_Recorded information_.
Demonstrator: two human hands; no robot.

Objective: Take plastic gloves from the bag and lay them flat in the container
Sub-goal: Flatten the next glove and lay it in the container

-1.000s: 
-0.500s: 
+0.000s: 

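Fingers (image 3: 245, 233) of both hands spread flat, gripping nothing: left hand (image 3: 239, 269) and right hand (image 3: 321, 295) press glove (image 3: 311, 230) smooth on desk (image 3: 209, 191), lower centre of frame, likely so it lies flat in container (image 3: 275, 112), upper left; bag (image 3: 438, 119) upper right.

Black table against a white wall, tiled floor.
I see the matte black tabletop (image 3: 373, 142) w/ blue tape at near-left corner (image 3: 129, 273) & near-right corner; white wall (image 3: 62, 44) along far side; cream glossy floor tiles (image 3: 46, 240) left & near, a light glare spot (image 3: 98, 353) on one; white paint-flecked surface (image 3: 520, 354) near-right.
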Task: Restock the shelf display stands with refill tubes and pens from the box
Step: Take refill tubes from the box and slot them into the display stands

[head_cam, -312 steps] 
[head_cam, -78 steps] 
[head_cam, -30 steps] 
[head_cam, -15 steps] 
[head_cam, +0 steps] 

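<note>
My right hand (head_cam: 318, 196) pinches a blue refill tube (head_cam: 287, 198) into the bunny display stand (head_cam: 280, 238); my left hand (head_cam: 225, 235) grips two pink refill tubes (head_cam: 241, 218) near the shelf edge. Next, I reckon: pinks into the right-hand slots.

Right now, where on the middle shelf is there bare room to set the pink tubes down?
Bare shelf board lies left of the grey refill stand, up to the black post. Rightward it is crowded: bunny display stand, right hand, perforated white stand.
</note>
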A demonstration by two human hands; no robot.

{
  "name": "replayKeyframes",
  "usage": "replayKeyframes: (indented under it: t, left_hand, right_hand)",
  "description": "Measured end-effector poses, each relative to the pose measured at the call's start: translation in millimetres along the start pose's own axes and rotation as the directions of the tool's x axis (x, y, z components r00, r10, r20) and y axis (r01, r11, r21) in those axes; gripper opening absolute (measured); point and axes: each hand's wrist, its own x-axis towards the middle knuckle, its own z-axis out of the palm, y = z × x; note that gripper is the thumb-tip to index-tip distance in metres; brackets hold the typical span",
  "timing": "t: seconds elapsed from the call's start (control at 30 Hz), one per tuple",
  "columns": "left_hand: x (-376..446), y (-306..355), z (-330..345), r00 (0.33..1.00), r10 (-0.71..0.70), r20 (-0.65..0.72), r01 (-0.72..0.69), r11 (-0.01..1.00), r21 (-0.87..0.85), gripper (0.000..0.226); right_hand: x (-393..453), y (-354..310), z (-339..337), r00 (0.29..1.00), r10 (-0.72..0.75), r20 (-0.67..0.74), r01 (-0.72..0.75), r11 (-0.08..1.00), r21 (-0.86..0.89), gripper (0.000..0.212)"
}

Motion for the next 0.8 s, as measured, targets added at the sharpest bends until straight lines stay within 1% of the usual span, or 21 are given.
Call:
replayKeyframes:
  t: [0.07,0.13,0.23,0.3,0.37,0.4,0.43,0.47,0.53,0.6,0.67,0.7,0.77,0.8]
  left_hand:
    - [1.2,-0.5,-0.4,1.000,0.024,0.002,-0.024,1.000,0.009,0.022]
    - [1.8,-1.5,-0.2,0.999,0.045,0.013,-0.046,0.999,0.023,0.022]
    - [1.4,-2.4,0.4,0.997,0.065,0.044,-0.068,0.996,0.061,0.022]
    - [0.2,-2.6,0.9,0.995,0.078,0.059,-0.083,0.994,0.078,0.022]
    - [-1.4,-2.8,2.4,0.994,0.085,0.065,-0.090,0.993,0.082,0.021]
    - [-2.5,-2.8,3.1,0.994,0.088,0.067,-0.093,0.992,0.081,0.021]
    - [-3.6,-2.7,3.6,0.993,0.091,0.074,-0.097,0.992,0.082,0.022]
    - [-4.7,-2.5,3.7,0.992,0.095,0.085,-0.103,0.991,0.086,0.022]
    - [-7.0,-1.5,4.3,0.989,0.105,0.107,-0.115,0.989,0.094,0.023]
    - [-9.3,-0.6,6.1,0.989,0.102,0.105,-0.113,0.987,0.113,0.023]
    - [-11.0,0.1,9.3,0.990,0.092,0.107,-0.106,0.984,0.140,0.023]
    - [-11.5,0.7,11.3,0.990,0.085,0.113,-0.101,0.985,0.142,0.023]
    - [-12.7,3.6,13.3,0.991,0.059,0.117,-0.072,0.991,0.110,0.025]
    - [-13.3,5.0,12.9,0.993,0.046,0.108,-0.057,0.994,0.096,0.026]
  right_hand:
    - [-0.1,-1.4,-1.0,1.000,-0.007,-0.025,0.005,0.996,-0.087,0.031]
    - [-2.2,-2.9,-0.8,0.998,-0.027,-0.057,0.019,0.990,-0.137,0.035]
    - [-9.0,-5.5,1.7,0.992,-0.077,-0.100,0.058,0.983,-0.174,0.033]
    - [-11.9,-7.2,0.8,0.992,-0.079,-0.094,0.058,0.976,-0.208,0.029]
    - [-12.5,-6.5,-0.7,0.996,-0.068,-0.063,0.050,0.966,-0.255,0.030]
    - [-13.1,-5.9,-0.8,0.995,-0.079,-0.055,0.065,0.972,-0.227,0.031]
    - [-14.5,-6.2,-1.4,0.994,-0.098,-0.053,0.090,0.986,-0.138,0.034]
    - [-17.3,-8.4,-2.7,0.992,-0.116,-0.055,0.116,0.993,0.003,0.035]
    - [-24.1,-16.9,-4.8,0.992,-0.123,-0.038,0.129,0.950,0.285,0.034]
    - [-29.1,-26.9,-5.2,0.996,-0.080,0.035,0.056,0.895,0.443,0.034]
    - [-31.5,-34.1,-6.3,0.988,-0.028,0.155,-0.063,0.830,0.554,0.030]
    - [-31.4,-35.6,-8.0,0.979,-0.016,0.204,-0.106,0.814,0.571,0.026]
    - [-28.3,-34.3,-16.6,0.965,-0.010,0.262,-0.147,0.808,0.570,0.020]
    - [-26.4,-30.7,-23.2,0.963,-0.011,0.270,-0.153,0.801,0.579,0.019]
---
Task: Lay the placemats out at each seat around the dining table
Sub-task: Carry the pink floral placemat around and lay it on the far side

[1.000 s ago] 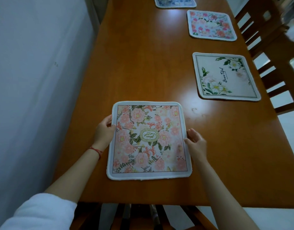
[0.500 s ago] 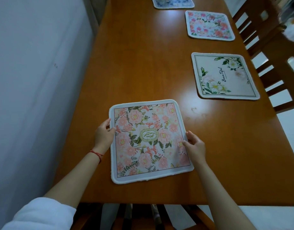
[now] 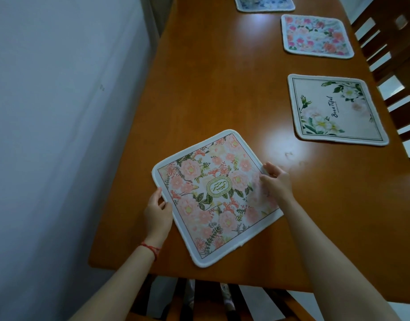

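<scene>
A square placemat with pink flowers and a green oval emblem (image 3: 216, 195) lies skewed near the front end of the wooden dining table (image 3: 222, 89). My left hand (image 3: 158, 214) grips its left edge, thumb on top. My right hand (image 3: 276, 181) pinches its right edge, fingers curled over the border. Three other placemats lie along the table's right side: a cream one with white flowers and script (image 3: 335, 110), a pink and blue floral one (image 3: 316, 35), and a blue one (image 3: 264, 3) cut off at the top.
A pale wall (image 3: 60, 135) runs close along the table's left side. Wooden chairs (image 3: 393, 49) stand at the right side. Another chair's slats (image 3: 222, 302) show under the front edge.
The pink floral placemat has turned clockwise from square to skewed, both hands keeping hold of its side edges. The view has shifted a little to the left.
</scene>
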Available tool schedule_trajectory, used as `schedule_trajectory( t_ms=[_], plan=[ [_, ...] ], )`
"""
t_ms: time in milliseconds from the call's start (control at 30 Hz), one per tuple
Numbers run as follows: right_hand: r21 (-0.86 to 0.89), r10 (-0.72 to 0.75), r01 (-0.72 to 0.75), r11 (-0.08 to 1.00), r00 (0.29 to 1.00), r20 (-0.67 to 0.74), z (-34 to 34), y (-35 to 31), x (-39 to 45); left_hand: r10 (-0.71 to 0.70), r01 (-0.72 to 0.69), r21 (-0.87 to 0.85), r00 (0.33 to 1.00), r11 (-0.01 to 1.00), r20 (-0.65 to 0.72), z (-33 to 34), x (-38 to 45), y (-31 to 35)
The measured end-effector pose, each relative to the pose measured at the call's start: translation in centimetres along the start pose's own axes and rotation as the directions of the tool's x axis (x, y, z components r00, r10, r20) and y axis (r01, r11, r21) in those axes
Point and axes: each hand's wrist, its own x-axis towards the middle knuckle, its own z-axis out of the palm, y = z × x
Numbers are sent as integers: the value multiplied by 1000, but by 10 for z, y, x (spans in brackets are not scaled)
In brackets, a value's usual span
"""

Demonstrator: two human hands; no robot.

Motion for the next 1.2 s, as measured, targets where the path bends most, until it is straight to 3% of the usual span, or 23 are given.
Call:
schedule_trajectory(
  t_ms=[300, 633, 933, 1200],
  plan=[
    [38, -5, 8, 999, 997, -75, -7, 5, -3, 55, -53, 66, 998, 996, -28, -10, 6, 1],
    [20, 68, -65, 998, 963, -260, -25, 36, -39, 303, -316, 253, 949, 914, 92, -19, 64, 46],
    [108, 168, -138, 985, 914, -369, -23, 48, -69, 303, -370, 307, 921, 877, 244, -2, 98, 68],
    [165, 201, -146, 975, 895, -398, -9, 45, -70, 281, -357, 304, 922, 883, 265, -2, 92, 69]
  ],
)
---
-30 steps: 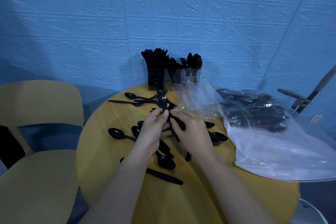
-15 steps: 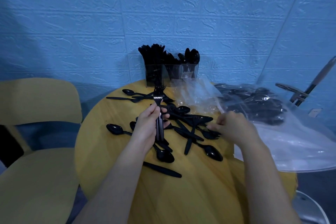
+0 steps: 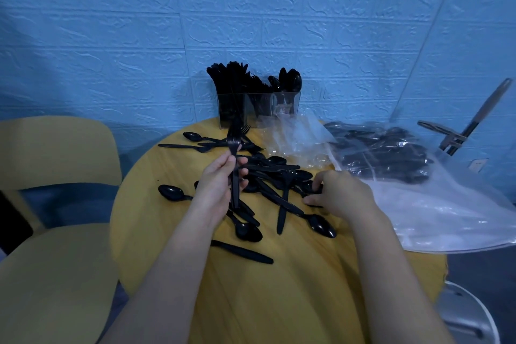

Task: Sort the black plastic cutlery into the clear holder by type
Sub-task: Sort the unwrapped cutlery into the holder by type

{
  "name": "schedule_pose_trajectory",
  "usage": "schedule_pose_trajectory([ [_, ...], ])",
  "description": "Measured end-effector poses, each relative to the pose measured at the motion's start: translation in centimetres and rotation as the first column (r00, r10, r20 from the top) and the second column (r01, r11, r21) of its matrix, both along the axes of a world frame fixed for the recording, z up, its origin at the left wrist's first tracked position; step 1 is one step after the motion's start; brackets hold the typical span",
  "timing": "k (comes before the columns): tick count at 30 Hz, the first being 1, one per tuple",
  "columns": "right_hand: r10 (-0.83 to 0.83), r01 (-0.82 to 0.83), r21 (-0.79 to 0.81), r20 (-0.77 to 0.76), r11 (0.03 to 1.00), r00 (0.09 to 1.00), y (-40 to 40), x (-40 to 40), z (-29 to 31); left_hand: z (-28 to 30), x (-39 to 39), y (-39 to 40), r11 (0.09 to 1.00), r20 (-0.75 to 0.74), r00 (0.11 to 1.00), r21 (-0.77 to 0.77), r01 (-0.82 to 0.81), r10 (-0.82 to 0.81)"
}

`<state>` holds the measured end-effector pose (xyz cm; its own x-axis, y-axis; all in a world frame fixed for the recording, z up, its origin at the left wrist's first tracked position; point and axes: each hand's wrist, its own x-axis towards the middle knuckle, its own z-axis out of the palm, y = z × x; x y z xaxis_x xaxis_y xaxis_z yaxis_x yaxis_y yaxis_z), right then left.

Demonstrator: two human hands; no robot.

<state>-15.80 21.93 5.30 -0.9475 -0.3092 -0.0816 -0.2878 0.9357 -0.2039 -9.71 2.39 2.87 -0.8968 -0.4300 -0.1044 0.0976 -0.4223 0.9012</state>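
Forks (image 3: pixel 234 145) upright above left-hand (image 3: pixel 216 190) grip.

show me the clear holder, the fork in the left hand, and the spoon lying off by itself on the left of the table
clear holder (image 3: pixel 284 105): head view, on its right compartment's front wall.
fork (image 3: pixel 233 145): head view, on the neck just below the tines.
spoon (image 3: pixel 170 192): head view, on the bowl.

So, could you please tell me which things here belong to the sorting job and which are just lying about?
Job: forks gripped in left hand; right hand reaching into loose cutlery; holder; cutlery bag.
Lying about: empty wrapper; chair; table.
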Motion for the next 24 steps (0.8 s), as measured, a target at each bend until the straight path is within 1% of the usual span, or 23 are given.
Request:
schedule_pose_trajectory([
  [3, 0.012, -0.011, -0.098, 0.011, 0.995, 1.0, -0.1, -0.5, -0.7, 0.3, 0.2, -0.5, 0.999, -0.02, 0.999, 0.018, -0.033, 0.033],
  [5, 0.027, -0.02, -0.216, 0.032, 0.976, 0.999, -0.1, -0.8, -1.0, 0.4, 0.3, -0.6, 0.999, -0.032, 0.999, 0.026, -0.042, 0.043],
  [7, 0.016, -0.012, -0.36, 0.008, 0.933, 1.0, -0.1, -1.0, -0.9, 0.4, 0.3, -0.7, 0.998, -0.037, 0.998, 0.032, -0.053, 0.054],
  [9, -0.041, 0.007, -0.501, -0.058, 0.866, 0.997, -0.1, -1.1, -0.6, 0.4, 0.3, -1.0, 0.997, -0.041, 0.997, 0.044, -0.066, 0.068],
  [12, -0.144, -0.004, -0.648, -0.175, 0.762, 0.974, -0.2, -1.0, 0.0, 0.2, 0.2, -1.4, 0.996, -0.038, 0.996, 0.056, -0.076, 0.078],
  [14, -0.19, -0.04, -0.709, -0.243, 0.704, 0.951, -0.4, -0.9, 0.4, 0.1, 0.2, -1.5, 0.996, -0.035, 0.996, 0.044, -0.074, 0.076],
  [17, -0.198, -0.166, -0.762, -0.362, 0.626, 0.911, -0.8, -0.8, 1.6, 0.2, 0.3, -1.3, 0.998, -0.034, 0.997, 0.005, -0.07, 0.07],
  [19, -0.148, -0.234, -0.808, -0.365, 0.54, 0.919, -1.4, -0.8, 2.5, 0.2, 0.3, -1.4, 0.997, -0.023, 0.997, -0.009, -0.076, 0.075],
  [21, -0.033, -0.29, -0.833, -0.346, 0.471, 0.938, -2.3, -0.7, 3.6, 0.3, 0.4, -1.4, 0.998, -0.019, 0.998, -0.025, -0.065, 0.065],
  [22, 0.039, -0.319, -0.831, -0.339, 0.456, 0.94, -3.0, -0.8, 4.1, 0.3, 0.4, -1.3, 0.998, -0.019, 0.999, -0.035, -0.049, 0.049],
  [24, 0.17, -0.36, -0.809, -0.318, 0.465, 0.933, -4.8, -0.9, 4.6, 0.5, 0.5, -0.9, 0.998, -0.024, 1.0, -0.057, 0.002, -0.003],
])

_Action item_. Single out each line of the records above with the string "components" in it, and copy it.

_Expected answer_.
  "description": "Measured end-effector poses, each relative to the pose measured at the call's start: translation in millimetres along the start pose's own axes and rotation as the directions of the tool's x axis (x, y, z components r00, r10, r20) and y axis (r01, r11, r21) in those axes; gripper opening absolute (measured); point and axes: each hand's wrist, its own x-axis towards the middle knuckle, its own z-axis out of the palm, y = z × x; note that gripper is the thumb-tip to index-tip distance in metres; brackets hold the typical span",
The measured end-effector pose, each relative to the pose measured at the call's start: translation in centimetres along the start pose's own axes and rotation as the directions of the tool's x axis (x, y, z components r00, r10, r20) and y axis (r01, r11, r21) in those axes

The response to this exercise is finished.